Schools have also joined in on the sock drives, such as High Five Preschool in Castle Rock, Bradford Primary School in Littleton, and Timberline Elementary School in Centennial.
Some schools, on the other hand, are the recipients of socks through the nonprofit’s sock drawer program. These drawers are typically implemented in Title I schools, which are schools receiving federal resources due to having a lower-income student population.
“Many of those kids go to school and they don’t have socks, and so we decided to do sock drawers,” Lee said. “And so we get them into schools and then we try to replenish them as we can.”
Some volunteers in the Retired Senior Volunteer Program gave back to Sock It To ‘Em by putting together sock drawers, Law said.
Since the 2022-23 school year began, the nonprofit established approximately 22 sock drawers in schools across the Denver metro area, Lee said.
Law reflected on how many people are involved in the collection and distribution of socks to people in need.
“By the time that individual gets that pair of socks, it’s not just a pair of socks. It’s those hands of love that say we’re thinking of you — and sometimes that’s more important, is just people knowing that someone’s thinking of them,” Law said.
Sock It To ‘Em plans to celebrate collecting one million pairs of socks on Feb. 16, reflecting on how the nonprofit has grown over the past decade and how it can continue to do so.
Expanding the sock drawer program, as well as the sock ambassador program, across the country are on the list of goals Lee has for the nonprofit’s future.
Another goal is raising funds.
“It would be significant to raise a quarter of a million dollars — that would allow us to really expand to the degree that we know we can,” Lee said, adding she would like to establish a facility for the nonprofit to operate in.

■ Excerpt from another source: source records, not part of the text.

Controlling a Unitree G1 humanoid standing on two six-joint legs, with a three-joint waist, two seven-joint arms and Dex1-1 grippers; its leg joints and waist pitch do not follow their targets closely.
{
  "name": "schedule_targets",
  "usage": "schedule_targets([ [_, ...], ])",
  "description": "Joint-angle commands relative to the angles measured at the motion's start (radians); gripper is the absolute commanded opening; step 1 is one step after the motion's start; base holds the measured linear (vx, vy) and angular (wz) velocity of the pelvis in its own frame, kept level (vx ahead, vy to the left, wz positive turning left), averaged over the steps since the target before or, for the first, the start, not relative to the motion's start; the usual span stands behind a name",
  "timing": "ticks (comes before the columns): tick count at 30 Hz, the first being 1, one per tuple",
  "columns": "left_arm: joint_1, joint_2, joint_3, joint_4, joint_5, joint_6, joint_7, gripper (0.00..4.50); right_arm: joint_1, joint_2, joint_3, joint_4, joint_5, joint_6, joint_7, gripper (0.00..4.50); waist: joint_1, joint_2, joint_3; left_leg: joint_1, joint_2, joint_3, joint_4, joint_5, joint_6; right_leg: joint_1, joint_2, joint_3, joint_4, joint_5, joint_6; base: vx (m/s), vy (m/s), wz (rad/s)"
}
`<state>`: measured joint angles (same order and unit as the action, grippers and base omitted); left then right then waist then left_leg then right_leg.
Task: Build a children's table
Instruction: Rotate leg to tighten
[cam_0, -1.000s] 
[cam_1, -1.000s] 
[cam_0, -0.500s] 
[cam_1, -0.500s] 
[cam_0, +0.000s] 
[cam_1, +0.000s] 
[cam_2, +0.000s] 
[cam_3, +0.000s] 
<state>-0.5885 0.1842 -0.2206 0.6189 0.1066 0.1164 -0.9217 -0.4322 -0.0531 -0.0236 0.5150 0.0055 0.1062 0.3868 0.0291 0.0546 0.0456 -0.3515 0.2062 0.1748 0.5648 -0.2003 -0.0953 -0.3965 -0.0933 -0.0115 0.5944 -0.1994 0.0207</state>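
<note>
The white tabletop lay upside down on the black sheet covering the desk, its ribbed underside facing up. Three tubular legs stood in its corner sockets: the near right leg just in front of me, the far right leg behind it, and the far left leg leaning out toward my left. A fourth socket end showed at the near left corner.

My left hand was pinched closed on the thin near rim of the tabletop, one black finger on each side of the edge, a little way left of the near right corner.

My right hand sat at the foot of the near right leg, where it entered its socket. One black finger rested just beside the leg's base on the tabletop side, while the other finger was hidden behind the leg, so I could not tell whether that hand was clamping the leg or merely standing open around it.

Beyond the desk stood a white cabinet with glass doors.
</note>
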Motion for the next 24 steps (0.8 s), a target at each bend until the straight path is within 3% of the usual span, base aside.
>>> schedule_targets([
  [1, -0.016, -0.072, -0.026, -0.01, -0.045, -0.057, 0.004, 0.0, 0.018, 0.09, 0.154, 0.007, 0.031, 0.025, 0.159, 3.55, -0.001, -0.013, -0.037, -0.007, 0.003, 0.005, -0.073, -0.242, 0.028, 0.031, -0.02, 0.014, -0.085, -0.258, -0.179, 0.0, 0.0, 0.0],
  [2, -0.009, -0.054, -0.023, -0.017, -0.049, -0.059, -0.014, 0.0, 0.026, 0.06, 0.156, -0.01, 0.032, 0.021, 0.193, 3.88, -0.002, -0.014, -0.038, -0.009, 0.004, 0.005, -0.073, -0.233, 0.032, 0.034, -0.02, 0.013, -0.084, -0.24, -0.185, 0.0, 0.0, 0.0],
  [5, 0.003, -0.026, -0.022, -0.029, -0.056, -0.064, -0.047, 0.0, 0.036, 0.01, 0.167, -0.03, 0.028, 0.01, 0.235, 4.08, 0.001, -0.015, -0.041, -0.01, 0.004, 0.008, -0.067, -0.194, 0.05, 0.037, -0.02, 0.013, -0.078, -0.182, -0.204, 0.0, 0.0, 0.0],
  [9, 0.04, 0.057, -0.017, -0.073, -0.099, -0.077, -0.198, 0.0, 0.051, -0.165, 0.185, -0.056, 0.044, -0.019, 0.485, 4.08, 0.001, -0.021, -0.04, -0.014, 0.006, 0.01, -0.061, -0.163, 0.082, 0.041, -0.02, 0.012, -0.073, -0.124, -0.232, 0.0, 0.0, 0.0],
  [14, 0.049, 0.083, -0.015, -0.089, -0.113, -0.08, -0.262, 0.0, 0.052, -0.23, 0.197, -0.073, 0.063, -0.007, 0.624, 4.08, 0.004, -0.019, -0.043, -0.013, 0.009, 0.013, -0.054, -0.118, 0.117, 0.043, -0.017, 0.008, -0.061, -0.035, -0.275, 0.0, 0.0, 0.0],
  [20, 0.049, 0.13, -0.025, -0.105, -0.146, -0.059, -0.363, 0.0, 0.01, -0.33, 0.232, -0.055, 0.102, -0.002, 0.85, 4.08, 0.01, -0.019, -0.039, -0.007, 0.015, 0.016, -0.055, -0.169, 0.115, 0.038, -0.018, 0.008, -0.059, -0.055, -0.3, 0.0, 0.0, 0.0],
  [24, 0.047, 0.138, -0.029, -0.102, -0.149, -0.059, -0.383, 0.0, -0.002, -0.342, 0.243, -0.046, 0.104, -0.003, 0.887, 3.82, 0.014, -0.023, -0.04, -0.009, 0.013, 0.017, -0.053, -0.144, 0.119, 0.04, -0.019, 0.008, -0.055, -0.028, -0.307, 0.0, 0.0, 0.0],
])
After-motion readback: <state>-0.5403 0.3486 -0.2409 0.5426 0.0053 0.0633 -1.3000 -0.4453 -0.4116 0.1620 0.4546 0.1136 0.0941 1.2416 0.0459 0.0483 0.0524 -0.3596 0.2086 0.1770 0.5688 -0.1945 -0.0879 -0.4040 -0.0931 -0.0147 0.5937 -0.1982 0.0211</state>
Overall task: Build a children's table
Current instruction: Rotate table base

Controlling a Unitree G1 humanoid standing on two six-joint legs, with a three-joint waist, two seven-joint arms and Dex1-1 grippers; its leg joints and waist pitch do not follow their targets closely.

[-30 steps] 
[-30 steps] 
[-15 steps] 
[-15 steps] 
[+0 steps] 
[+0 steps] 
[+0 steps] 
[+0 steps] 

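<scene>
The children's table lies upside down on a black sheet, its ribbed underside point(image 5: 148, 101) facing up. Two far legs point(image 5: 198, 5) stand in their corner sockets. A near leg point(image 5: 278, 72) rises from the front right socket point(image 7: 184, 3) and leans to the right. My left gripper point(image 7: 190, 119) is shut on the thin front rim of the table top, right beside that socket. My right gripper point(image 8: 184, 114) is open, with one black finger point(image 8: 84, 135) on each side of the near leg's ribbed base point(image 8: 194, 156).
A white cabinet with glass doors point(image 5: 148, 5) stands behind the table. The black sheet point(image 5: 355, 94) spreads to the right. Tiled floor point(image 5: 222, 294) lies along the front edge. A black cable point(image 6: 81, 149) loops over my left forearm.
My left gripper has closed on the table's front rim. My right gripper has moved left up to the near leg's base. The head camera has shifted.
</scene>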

On top of its constant need for sock donations, the nonprofit also needs more volunteers, Lee said. Volunteer duties may include calling schools to see if they want a sock drawer, overseeing sock ambassadors, or transporting socks.
Lee encouraged those interested in learning more about the nonprofit and participating in it to fill out the submission form on their website: sockittoemsockcampaign.org.
Looking back at how the nonprofit has evolved over the years, Lee and Shimamoto encouraged people to pursue their ideas.
“If you have an idea, do it — and don’t be afraid that you won’t know how to do it, because there will be enough people in your sphere of influence that will know how to help you,” Lee said, encouraging people to ask themselves: “what if, what else and why not” when they have an idea.
The two friends expressed gratitude for all the ways people have supported their vision and nonprofit.
“We wouldn’t be able to be able to do what we do if it wasn’t for them,” Lee said. “It’s thousands of people who have really participated in where we are today.”
“Everybody’s contribution has meant something to someone,” Shimamoto added. “And everybody who has contributed one pair of socks has contributed to this large amount that just keeps growing every year.”